Bernard Diederich passes at the age of 94

Respected and wellknown New Zealand author, journalist, and historian Bernard Diederich passed away Tuesday, Jan. 14 at the age of 94 in Port-au-Prince. Diederich is considered to be an authority on Haitian history and journalism. Politician and filmmaker Arnold Antonin states he did extraordinary work as a historian in Haiti, and his work is essential to understanding the country.”

University Hospital in Haiti Earns Global Accreditation for Medical Education Programs

University Hospital in Mirebalais, Haiti, received formal accreditation from an international oversight group this week, affirming that the hospital’s medical education and residency programs meet the highest global standards—and causing Dr. Paul Farmer to reach for a seat.

“There’s a Haitian expression—news that demands a chair,” said Farmer, Partners In Health co-founder and chief strategist. “Usually it’s bad news, but this is truly exceptional. I have no way to express my gratitude and admiration to the Zanmi Lasante team. They have been tireless.”

PIH was founded in Haiti more than 30 years ago and is known in Haiti as Zanmi Lasante. The team opened University Hospital in Mirebalais in 2013, in collaboration with Haiti’s Ministry of Health. The 300-bed teaching hospital is home to residency programs in internal and family medicine, pediatrics, surgery, obstetrics and gynecology, neurology, nurse anesthetists, and emergency medicine.

ACGME-I, the international arm of the U.S.-based Accreditation Council for Graduate Medical Education, notified PIH of the institution’s accreditation this week, after a multi-year process and extensive analysis by its International Review Committee. University Hospital joins internationally accredited facilities in just seven other countries and is the second such facility in the Western Hemisphere, along with the University of Panama.

Dr. Sterman Toussaint, director of medical education at University Hospital for Zanmi Lasante, emphasized that distinction.

“This is a big achievement,” he said. “Most of the time, institutions in high-and middle-income countries get access to accreditation—not institutions in low-income countries like Haiti. This is a reflection of the commitment of PIH and Zanmi Lasante to education.”

Toussaint noted that the accreditation application was due in September, during the height of recent political unrest in Haiti that essentially shut down the country.

“Despite all of that, we have been able to meet the standards,” he said. “PIH is committed to meeting the standards that everyone is meeting around the world.”

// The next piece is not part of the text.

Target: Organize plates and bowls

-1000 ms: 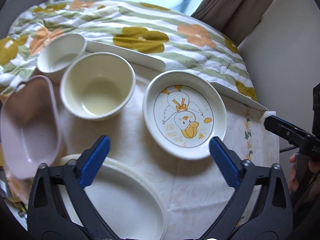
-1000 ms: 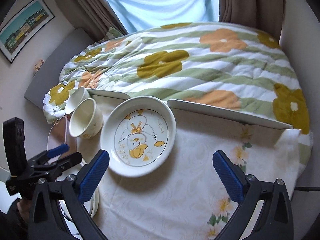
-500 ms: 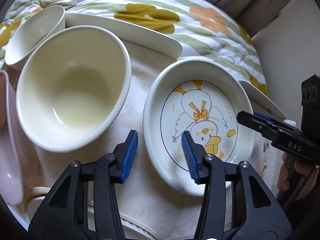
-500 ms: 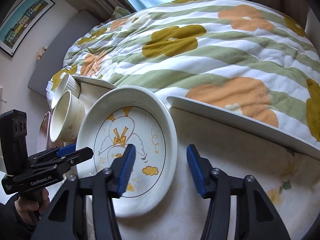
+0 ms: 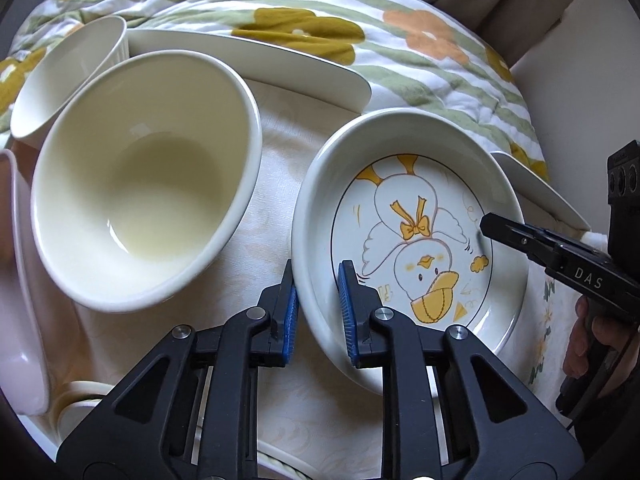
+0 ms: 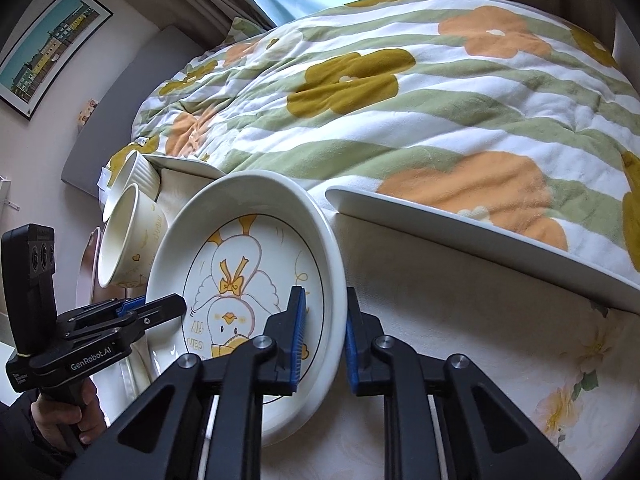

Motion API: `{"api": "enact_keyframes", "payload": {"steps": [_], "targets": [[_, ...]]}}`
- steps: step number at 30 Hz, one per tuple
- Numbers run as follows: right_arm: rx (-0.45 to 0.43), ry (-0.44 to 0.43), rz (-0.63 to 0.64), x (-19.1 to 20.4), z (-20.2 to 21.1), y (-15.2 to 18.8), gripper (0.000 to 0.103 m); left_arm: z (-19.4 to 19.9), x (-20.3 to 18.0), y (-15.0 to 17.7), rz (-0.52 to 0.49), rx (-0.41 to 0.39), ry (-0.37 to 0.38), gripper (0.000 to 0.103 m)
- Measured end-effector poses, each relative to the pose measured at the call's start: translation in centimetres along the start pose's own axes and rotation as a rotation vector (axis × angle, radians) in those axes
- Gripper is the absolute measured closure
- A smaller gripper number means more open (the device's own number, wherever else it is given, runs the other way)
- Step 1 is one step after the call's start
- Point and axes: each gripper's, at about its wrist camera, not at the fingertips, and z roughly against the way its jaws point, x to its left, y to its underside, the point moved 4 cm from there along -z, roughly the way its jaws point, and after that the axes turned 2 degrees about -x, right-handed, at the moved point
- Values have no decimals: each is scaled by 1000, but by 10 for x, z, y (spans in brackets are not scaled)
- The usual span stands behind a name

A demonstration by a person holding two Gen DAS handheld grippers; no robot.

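Note:
The white duck plate lies on the tablecloth, to the right of the cream bowl. My left gripper is shut on the plate's left rim, one blue pad inside the rim and one outside. My right gripper is shut on the opposite rim of the same duck plate in the same way. In the left wrist view the right gripper reaches over the far rim. In the right wrist view the left gripper sits at the plate's left edge.
A small ribbed bowl stands behind the cream bowl, and a pink dish lies at the far left. White tray rims border the flowered quilt behind the table. Part of another white plate shows under my left gripper.
Both grippers came down to the duck plate from above and closed, the left on its left rim and the right on its right rim. The plate itself has not visibly moved.

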Motion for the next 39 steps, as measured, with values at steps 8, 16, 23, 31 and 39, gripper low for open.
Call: {"api": "enact_keyframes", "payload": {"steps": [8,16,23,31,39], "targets": [[-52,-22,-20,6,25,5,87,28,-12,-2,-37,-58,5,86],[-128,-14,-15,33,83,19,87,94,-24,6,-89,-154,35,86],[-172,-3,36,78,125,51,87,153,-9,34,-106,-222,64,86],[-183,-52,65,132,132,103,87,199,40,90,-91,-194,26,86],[-134,-42,2,164,102,144,87,197,87,123,-127,-141,30,86]]}}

Dr. Edward Hundert, dean for medical education at Harvard Medical School and an advisor to PIH, praised the milestone.

“This achievement of the internationally recognized highest standard for the educational programs at University Hospital, represents a truly wonderful validation of the years of hard work to build these programs, and of the outstanding quality of training that they represent,” he said. “This is exciting news not just for the hospital and the people who made it happen, but ultimately for all of the patients who will be cared for by the clinicians who train in these now ACGME-I accredited programs.”

Port-au-Prince to host 2020 national carnival

With the theme, Ann pote kole pou Ayiti dekole (Let’s work together for Haiti to emerge), the national carnival is scheduled for Feb. 23 - 25, 2020. Jean Michel Lapin, Minister of Culture and Communication officially announced the festivities and wished everyone a great carnival.

One Entrepreneur’s Quest to Beautify Florida’s Little Haiti

(haitiantimes.com)

On a Saturday morning around 10a.m. last month, Alain McGuffie found himself on the corner of Northeast Third Ave and NE 58th Terrace in Little Haiti in Miami, Florida, picking up trash with the City of Miami’s Solid Waste Department. They’ve been there for at least an hour, throwing out big black garbage bags, debris and random pieces of abandoned furniture. But this partnership isn’t an organic one; it is part of a promise the city made with McGuffie, a Haitian entrepreneur, to essentially begin paying extra attention to the area and dispose of the garbage that often populates the streets of Little Haiti, home to thousands of Haitian and Caribbean immigrants.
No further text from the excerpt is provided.